Published online by Cambridge University Press: 17 August 2009
… being Wives,
They are Sovereigns: Cordials that preserve our Lives,
They are like our hands that feed us, this is clear,
They renew man, as spring renews the year.
(Miseries 142–45)O Gentlemen, I am undone, I am undone, for I am married, I that could not abide a Woman, but to make her a whore, hated all She-creatures, fair and poor, swore I would never marry but to one that was rich, and to be thus cunnicacht.
(Miseries 2158–60)A perilous gash, a very limb lopped off.

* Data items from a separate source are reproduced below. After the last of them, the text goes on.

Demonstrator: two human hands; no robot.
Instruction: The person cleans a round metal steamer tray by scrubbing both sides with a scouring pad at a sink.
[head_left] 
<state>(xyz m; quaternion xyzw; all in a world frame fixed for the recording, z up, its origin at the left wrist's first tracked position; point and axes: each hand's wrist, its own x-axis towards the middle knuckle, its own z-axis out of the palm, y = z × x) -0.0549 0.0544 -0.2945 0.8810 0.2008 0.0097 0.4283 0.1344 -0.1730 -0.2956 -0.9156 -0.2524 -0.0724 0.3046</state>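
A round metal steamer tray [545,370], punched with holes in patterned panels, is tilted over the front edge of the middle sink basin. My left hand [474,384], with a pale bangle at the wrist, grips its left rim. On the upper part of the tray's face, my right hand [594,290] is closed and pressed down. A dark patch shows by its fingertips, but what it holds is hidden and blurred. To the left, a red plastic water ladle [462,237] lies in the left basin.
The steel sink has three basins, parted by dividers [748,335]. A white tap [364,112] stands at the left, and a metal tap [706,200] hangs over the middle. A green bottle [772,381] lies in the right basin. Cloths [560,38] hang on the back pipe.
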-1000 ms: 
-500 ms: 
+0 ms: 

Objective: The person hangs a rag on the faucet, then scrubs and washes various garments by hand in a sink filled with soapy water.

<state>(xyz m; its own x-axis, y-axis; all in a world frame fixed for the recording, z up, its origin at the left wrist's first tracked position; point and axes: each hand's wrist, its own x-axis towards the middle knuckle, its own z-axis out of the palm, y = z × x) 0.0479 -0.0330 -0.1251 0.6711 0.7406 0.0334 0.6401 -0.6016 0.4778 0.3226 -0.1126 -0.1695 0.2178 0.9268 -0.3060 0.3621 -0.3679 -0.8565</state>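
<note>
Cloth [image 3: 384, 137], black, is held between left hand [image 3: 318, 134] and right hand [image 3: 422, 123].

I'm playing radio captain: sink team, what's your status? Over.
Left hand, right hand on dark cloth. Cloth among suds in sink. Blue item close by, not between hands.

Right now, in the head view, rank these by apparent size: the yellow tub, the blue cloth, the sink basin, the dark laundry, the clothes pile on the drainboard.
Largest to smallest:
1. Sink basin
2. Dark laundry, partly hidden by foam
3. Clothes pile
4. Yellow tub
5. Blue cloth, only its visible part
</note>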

(Henry IV Part One 4.1.43)In 1605 mass murderer and former ward Walter Calverley was pressed to death, refusing to plead guilty or innocent for trying to annihilate his family. His violent story caught the public eye, and two pamphlets, a ballad, and two plays appeared in the next three years. Three of these texts survive: the first pamphlet, the anonymous Two Most Unnatural and Bloodie Murthers (1605), George Wilkins's play The Miseries of Enforced Marriage (1607), and A Yorkshire Tragedy (1608), by “William Shakespeare,” as the title page has it. Contrary to common assumption, this discursive field does not center on Wilkins's famous titular rubric: in Calverley's life, in Murthers, and in A Yorkshire Tragedy the marriage in question is not enforced. Enforcement is Wilkins's crucial defining supplement to the story, amplifying and focusing its lines of force. I propose to follow Wilkins's refraction of Walter Calverley's violence across an extended spectrum of family practices.